Directions ->
Reproduce every line below exactly as written; do not include the images.
---------- Data block
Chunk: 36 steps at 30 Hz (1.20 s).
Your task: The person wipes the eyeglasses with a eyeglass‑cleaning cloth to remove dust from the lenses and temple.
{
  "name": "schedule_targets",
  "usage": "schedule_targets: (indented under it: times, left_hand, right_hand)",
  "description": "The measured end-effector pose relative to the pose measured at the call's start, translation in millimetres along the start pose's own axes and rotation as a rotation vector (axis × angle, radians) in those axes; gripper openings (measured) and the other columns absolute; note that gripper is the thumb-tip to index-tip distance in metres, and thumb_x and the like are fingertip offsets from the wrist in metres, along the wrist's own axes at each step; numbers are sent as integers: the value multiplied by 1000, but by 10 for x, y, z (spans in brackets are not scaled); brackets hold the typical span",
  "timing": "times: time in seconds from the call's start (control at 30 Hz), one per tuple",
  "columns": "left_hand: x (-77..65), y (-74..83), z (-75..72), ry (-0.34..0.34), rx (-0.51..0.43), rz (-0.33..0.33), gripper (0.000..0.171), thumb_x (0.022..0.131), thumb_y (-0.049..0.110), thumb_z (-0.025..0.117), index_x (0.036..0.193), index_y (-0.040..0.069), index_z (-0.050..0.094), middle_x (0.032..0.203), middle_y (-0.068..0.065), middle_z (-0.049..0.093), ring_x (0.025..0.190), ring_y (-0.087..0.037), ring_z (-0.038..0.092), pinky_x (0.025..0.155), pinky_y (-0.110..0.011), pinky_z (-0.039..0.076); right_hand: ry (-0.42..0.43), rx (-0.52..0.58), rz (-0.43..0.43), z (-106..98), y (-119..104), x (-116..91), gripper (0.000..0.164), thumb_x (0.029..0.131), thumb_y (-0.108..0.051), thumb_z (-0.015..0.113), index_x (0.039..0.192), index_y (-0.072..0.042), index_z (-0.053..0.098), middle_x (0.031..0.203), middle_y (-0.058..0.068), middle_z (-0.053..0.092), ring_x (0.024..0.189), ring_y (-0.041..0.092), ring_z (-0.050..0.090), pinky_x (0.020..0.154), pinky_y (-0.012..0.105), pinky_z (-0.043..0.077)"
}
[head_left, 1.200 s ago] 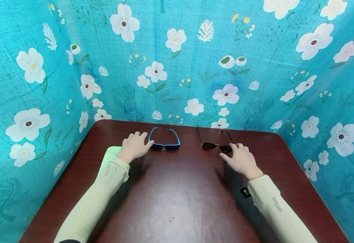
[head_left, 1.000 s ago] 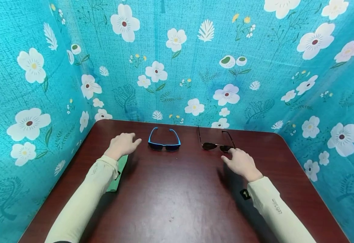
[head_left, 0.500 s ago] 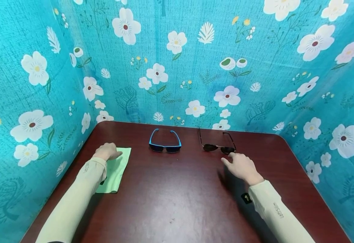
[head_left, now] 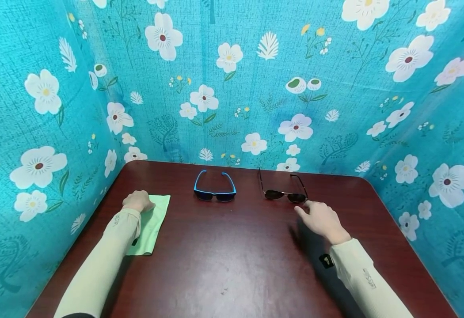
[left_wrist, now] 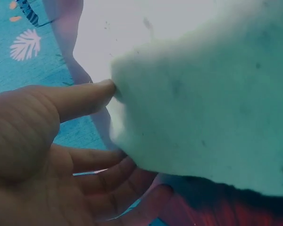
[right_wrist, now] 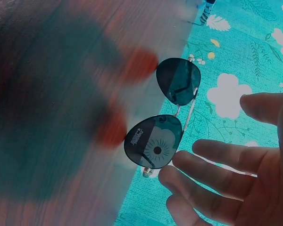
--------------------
Exercise output ->
Chunk: 36 steps at 30 Hz (1.20 s).
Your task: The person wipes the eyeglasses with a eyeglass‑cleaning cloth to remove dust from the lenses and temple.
{
  "name": "schedule_targets",
  "usage": "schedule_targets: (indented under it: times, left_hand, right_hand)",
  "description": "The measured end-effector pose relative to the pose measured at the call's start, translation in millimetres along the start pose's own axes and rotation as a rotation vector (axis × angle, radians) in those axes; gripper openings (measured) and the other columns absolute; note that gripper is the thumb-tip to index-tip distance in metres, and thumb_x and the like are fingertip offsets from the wrist in metres, along the wrist's own axes at each step; numbers are sent as integers: the value multiplied by 1000, but by 10 for x, y, z (spans in brackets are not scaled); brackets hold the typical span",
  "timing": "times: time in seconds from the call's start (control at 30 Hz), one per tuple",
  "columns": "left_hand: x (-77..65), y (-74..83), z (-75..72), ry (-0.34..0.34), rx (-0.51..0.43), rz (-0.33..0.33), gripper (0.000..0.171), thumb_x (0.022..0.131), thumb_y (-0.049..0.110), thumb_z (-0.025..0.117), index_x (0.036..0.193), index_y (-0.040..0.069), index_z (-0.050..0.094), middle_x (0.032..0.203), middle_y (-0.068..0.065), middle_z (-0.049..0.093), ring_x (0.025..0.190), ring_y (-0.087..0.037), ring_z (-0.038..0.092), pinky_x (0.025..0.155), pinky_y (-0.110..0.011), pinky_z (-0.039..0.076); right_hand: ry (-0.42..0.43), rx (-0.52..0.58), rz (-0.43..0.43), z (-106..98), y (-119..104), x (-116..91), gripper (0.000..0.164), thumb_x (0.029..0.131), thumb_y (-0.108..0.051), thumb_z (-0.015..0.113), index_x (0.039..0.192), index_y (-0.072..0.042), index_z (-0.053..0.098), middle_x (0.031..0.203), middle_y (-0.058..0.068), middle_z (-0.053..0.092), ring_x (0.024..0.189), ring_y (-0.041..0.092), ring_z (-0.050..0.090), pinky_x (0.020..0.154), pinky_y (-0.012..0.105), pinky_z (-0.043..0.077)"
}
[head_left, 1.200 s ago] 
[head_left, 1.000 s ago] 
[head_left, 0.500 s ago] 
[head_left, now] 
[left_wrist, now] 
[right_wrist, now] 

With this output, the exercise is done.